This is the git repository for a half day class that will get students up and running in the Python language.
- Install Anaconda Python
Download the latest distribution for your OS. It currently supports Windows, Mac OS and Linux. The key difference between Anaconda and default python is the packages that come with it. Anaconda will automatically install more libraries that can be of use to you. Anaconda is known for being data science focused.
WARNING!!
I recently had trouble installing the latest version of Anaconda on a Windows 10 laptop. The last few versions failed to install correctly for me.
- Install Jupyter Lab
Once Anaconda Python is installed and running, you will also need to install Jupyter Lab. There are 2 main methods of installation. The first is with conda, which is a package management tool for Anaconda Python. The second is with pip, which is the generic python package manager.
Test out if this worked by starting jupyter lab. To do this you will need to open a command prompt on your PC. For Mac OS/Linux it is a shell and for Windows it is the command prompt. From there you will need to type the following:
jupyter lab
This will start the webserver that acts as our development environment.

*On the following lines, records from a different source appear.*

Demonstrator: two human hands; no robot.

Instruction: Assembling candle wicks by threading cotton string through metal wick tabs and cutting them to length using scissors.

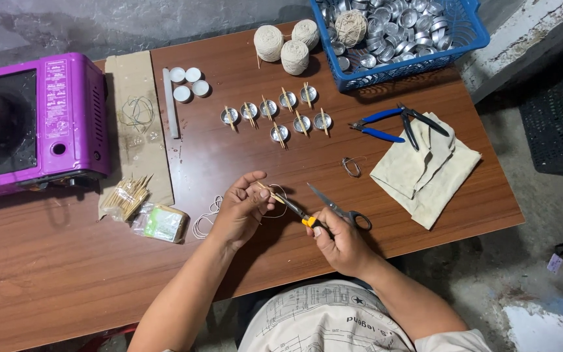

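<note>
A: L hand (pixel 242 210)?
B: Pinching a small wooden stick (pixel 270 193) w/ white string (pixel 211 212) looped by it.
A: R hand (pixel 339 242)?
B: Closed round yellow-handled pliers (pixel 296 213), tip at the stick, between both hands.
A: Nearby?
B: Scissors (pixel 339 210) just above R hand; filled metal cups (pixel 280 112) well beyond both, on the table (pixel 242 156).

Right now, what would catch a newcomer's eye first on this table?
Probably the bright purple tabletop oven at the far left edge, then the blue basket of small metal cups at the top right. In the middle, the left hand pinches a small wooden stick with a loop of string while the right hand works it with yellow-handled pliers; a cluster of metal cups with sticks across them lies beyond.
</note>
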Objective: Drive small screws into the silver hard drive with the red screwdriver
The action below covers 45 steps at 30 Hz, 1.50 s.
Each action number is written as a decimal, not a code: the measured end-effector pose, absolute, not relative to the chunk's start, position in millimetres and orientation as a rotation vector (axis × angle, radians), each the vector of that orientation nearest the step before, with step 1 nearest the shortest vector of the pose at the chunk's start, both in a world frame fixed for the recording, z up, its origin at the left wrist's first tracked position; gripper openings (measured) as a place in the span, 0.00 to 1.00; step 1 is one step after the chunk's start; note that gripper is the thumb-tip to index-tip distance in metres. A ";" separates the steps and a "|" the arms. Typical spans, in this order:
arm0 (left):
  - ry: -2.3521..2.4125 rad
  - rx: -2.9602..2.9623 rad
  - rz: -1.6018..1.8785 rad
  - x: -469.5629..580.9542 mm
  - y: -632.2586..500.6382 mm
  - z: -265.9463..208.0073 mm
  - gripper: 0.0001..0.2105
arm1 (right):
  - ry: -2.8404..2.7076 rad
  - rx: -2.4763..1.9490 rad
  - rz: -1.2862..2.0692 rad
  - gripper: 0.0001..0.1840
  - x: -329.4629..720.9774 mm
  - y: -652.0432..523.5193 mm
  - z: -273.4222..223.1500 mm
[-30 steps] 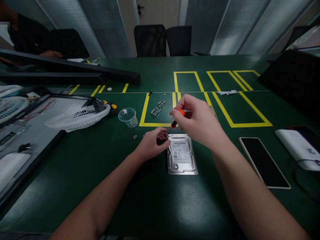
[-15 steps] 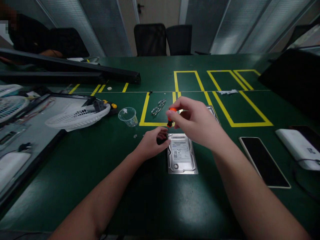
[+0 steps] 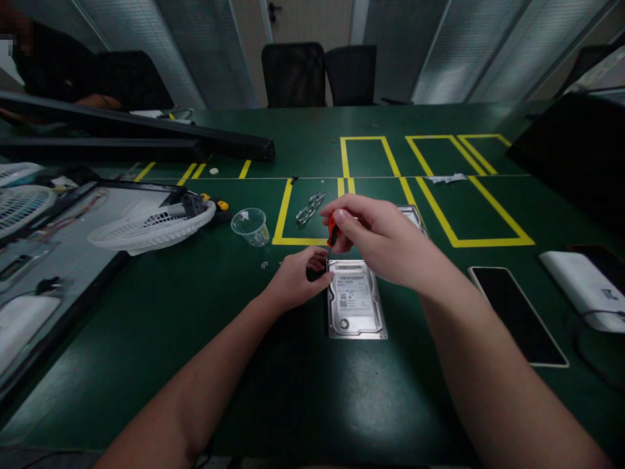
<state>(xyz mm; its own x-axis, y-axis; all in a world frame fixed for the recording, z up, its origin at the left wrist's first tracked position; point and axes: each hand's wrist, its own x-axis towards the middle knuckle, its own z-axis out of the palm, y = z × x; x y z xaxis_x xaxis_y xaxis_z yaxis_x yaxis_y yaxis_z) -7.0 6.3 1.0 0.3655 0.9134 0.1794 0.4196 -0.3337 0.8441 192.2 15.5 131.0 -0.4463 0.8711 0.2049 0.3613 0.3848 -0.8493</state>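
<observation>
A silver hard drive (image 3: 359, 303) with a white label lies flat on the green table in front of me. My left hand (image 3: 297, 277) grips its upper left corner, the thumb on the edge and the fingers curled beyond it. Pinched in my right hand (image 3: 375, 231) is a screwdriver (image 3: 333, 231) with a red and black handle. Its thin shaft points down at that same corner; the tip is hard to make out. Behind my right hand a second hard drive (image 3: 414, 216) shows in part.
A clear plastic cup (image 3: 250, 228) and tiny screws (image 3: 264, 265) are left of my hands. Metal parts (image 3: 310, 208) lie beyond. A phone (image 3: 517, 316) and white power bank (image 3: 583, 290) are right. White fan grilles (image 3: 153, 228) crowd the left; another person (image 3: 58, 71) sits far left.
My right hand has dropped slightly and turned, its fingers shifting on the screwdriver handle. The left hand and the hard drive stay in place.
</observation>
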 end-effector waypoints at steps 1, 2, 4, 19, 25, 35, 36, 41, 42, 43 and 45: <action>1.154 1.911 0.875 -6.9 6.4 0.8 0.18 | -1.973 -1.065 0.998 0.12 192.2 15.1 131.3; 1.154 1.911 0.875 -6.9 6.5 0.8 0.18 | -1.961 -1.086 0.989 0.11 192.1 14.7 131.4; 1.155 1.908 0.874 -6.8 6.5 1.0 0.18 | -1.935 -1.152 0.922 0.09 192.0 14.4 131.4; 1.162 1.910 0.863 -8.6 7.9 -1.7 0.19 | -1.934 -1.094 0.949 0.14 193.7 18.9 129.3; 1.151 1.905 0.856 -9.0 9.0 -2.0 0.20 | -1.881 -1.071 1.076 0.12 193.5 19.4 128.3; 1.165 1.907 0.850 -7.7 10.0 -2.7 0.20 | -1.831 -1.266 0.725 0.12 193.9 19.6 122.0; 1.164 1.905 0.847 -7.5 10.2 -2.9 0.20 | -1.840 -1.254 0.702 0.10 194.1 19.2 121.6; 1.158 1.881 0.845 -6.6 11.1 -4.7 0.20 | -1.935 -1.084 0.800 0.05 195.3 17.4 124.5; 1.153 1.878 0.851 -6.4 11.2 -4.6 0.20 | -1.948 -1.054 0.838 0.07 195.7 17.7 125.0; 1.150 1.876 0.855 -6.2 11.1 -4.2 0.20 | -1.960 -1.034 0.876 0.10 196.0 18.3 125.3; 1.152 1.881 0.857 -5.8 10.8 -2.5 0.19 | -1.965 -1.016 0.961 0.15 196.5 19.7 124.8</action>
<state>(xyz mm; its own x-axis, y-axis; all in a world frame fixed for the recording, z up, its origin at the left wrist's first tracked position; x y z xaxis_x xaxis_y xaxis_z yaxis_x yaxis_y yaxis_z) -5.8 10.8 -2.5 0.3688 0.9169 0.1527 0.4096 -0.3078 0.8587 196.5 19.7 124.8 -0.4361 0.8644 0.2503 0.3332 0.4135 -0.8473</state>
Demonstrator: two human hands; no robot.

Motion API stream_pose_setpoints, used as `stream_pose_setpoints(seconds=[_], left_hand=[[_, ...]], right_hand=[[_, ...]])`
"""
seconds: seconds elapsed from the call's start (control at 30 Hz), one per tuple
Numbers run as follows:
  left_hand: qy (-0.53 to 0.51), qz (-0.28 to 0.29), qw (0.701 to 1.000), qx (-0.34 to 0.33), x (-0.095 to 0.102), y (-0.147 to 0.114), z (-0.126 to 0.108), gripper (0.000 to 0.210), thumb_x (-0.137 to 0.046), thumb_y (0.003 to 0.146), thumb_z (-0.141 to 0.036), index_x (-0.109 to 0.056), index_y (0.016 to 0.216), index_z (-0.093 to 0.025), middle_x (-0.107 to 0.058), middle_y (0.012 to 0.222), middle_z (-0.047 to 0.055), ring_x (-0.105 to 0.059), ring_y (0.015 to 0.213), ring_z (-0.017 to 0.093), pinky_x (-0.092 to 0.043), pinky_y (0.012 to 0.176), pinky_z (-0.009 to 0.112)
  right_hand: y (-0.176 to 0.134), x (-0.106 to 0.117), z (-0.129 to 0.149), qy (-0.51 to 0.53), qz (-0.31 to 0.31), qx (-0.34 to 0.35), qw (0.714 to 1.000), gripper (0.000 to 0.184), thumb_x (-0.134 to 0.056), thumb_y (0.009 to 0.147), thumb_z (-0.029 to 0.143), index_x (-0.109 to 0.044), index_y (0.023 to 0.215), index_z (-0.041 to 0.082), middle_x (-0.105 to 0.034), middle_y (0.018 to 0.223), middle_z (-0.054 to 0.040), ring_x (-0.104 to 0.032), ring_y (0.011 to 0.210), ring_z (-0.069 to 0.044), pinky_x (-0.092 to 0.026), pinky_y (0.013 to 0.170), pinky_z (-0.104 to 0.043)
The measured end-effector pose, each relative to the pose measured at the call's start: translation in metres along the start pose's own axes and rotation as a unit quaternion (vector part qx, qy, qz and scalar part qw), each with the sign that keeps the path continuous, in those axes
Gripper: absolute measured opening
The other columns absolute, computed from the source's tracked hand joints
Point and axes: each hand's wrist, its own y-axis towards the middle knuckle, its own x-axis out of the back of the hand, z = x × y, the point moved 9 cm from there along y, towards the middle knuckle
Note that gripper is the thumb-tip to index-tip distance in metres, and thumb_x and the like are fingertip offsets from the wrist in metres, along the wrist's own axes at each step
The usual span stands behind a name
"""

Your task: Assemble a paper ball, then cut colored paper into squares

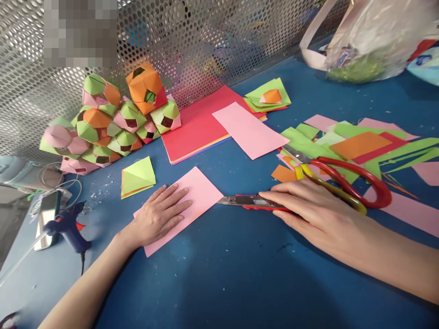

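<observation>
My left hand (163, 214) lies flat, fingers spread, on a folded pink sheet of paper (202, 194) on the blue table. In my right hand (308, 208) is a red utility knife (252, 201); its blade points left, and the tip reaches the right corner of the pink sheet. Just beyond the right hand lie scissors (356, 183) with red and yellow handles. A small stack of green and orange paper squares (139, 177) sits left of the pink sheet. Another pink rectangle (250, 130) rests partly on a stack of red paper (202, 119).
Folded paper balls (128, 116) are piled against the perforated metal panel (206, 41). A blue glue gun (72, 227) and a phone (48, 219) lie at left. Coloured paper scraps (363, 141) spread at right, below a plastic bag (377, 41). More green squares (270, 91) lie at the back.
</observation>
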Motion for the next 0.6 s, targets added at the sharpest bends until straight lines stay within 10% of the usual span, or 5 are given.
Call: stream_pose_setpoints(seconds=[0.6], left_hand=[[0.004,-0.005,1.000,-0.005,0.0016,0.0011,-0.0015,0.043,-0.038,0.102,-0.031,-0.045,0.143,-0.020,-0.038,0.153,0.009,-0.029,0.146,0.027,-0.032,0.117,0.052]], right_hand=[[-0.0009,-0.0038,0.0015,0.017,0.006,0.005,1.000,0.022,-0.042,0.097,0.015,-0.056,0.114,0.017,-0.060,0.104,-0.0079,-0.056,0.098,-0.020,-0.046,0.084,-0.033]])
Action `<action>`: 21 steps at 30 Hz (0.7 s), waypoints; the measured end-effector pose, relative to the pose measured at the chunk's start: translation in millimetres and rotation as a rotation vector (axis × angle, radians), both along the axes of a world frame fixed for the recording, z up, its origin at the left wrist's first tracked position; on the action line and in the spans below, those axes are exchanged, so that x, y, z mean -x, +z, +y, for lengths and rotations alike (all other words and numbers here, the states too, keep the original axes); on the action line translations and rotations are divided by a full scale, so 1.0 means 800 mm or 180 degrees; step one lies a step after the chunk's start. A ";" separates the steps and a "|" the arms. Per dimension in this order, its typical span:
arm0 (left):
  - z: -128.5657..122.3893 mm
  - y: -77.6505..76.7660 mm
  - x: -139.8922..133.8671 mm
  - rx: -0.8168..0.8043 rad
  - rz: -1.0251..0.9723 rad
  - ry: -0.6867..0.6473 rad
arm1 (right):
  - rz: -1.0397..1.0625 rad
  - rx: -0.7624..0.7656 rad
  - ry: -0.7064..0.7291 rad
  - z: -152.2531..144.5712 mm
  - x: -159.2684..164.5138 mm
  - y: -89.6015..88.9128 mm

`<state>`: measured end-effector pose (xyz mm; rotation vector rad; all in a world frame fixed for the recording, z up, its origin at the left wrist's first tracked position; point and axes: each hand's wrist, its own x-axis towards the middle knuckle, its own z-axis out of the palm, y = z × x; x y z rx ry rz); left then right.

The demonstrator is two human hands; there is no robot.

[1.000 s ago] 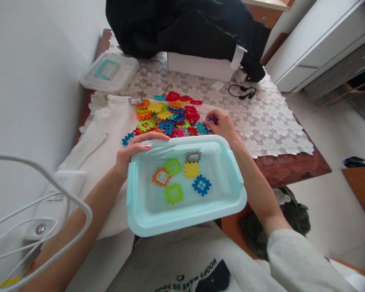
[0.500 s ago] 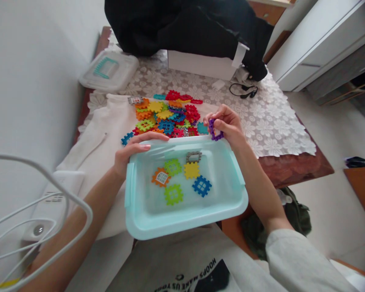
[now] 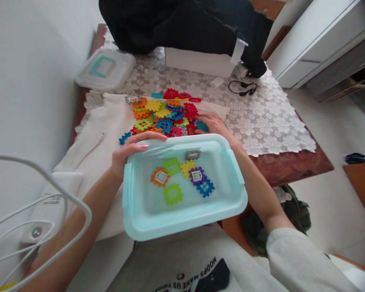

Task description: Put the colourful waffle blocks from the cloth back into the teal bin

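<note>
My left hand (image 3: 128, 151) grips the far left rim of a light teal plastic tub (image 3: 182, 228), thumb and fingers along its edge. Inside the tub lie several toothed building tiles: a purple window tile (image 3: 197, 176) overlapping a blue tile (image 3: 205, 188) and a yellow tile (image 3: 187, 167), plus an orange window tile (image 3: 160, 177), a green tile (image 3: 172, 194) and a grey frame piece (image 3: 192, 155). Beyond the tub, my right hand (image 3: 214, 125) reaches to the right side of a colourful tile pile (image 3: 164, 125). Its fingers are apart, beside a teal tile (image 3: 202, 126).
A clear lid with a teal handle (image 3: 105, 69) lies at the back left. Black cloth (image 3: 182, 28) drapes over a white box (image 3: 197, 63) at the back. A black headset (image 3: 243, 87) rests on the lace cloth (image 3: 261, 117). White cables (image 3: 79, 202) loop at the left.
The purple window tile has left my right hand and now lies in the tub on the blue and yellow tiles. My right hand has moved to the pile. My left hand stays on the rim.
</note>
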<state>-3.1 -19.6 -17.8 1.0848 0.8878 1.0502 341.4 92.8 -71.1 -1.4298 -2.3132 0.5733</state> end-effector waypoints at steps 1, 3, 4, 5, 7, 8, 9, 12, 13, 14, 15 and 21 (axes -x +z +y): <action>0.000 0.000 -0.001 -0.0004 -0.0014 0.0001 | -0.0097 -0.0002 0.0036 0.002 0.000 -0.003; -0.001 0.001 -0.003 0.0115 -0.0036 -0.0070 | -0.0137 -0.0084 0.0001 0.003 0.001 -0.005; -0.001 0.001 -0.003 0.0183 -0.0043 -0.0103 | -0.0112 -0.0141 -0.0037 0.003 0.003 -0.005; -0.001 0.001 -0.004 0.0227 -0.0048 -0.0110 | -0.0076 -0.0194 -0.0076 0.002 0.004 -0.005; 0.000 0.001 -0.004 0.0225 -0.0030 -0.0083 | -0.0022 -0.0268 -0.0132 0.001 0.008 -0.005; 0.000 0.001 -0.003 0.0198 -0.0014 -0.0079 | -0.0015 -0.0293 -0.0157 0.001 0.010 -0.007; 0.000 0.001 -0.003 0.0171 -0.0002 -0.0080 | -0.0021 -0.0311 -0.0176 0.000 0.011 -0.008; 0.001 0.001 -0.002 0.0141 0.0000 -0.0095 | -0.0063 -0.0370 -0.0215 0.000 0.013 -0.013; 0.001 0.001 -0.003 0.0138 -0.0012 -0.0086 | -0.0082 -0.0388 -0.0215 0.000 0.013 -0.014; 0.000 0.001 -0.003 0.0143 -0.0032 -0.0074 | -0.0099 -0.0392 -0.0196 0.000 0.013 -0.014; 0.000 0.001 -0.004 0.0168 -0.0050 -0.0085 | -0.0106 -0.0382 -0.0169 0.000 0.013 -0.014; 0.001 0.003 -0.006 0.0092 0.0052 -0.0177 | 0.0039 -0.0278 -0.0219 -0.002 0.014 -0.018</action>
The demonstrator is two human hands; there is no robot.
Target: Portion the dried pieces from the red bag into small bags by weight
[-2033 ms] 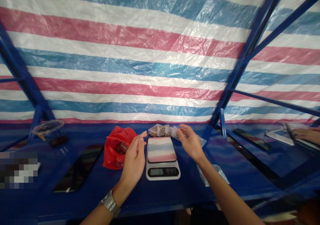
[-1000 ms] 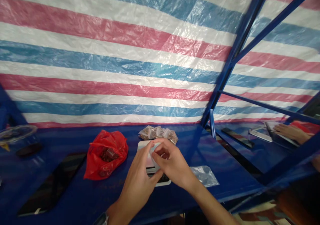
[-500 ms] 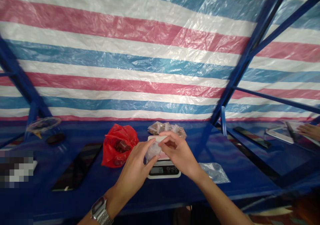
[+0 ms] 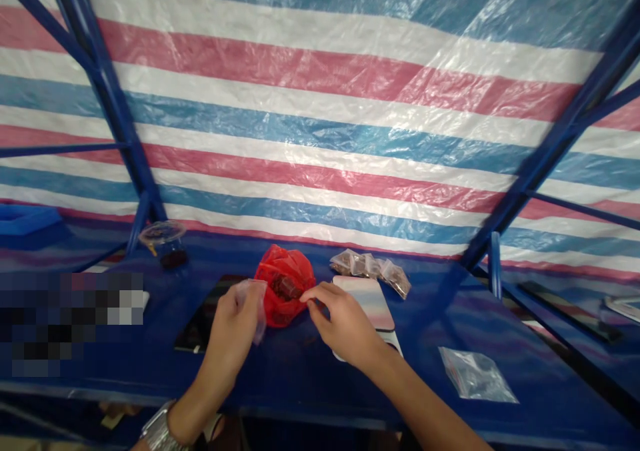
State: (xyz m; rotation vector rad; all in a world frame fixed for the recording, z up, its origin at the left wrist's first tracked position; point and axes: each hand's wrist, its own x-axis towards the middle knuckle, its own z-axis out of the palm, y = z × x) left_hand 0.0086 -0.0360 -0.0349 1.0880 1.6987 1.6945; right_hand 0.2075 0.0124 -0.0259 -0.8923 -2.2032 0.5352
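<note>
Head view: a cup [image 4: 165,243] is set at left; a black slab [image 4: 205,316] is partly covered by the left hand [image 4: 235,327], in which a clear bag [image 4: 261,323] is pinched, its lower part hanging loose. The red bag [image 4: 274,312] is placed between the hands, its mouth turned up, probably for easy reach; its dark contents [image 4: 285,288] cannot be identified. Its rim is met by the right hand [image 4: 349,325]; whether pinched or merely touched cannot be told. The display of the scale [image 4: 369,301] is hidden by that hand. Packets [image 4: 369,266] are lined up behind, apparently kept off it; a flat pouch [image 4: 476,375] is laid farthest right.
</note>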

This is a 2 hour 45 minute hour class. It is broken up into 3 parts. Each part will be about 30-45 minutes followed by a short lab to try out the topics just covered. Hands on trying out of code is critical to learning. Lab instructions and solutions will be provided.
- Installation and Basics
We will start with installation if this was not done before the class started. Students need both anaconda python and jupyter labs. Once installed, this part of the lecture will cover:
1. Numeric types
2. Strings
3. Lists
4. Dictionaries
- Program Flow
This part of the course will cover programming syntax. The topics will include
1. If/else
2. For loops
3. Try/Except
4. Functions
5. File Handling
- Additional Code
This part of the course will introduce students to using both built in and external 3rd party code.
1. import
2. Try out Pandas, Numpy and Matplotlib together
By the end of this class students should be familiar with the basics of using the python language through the Jupyter Labs interface.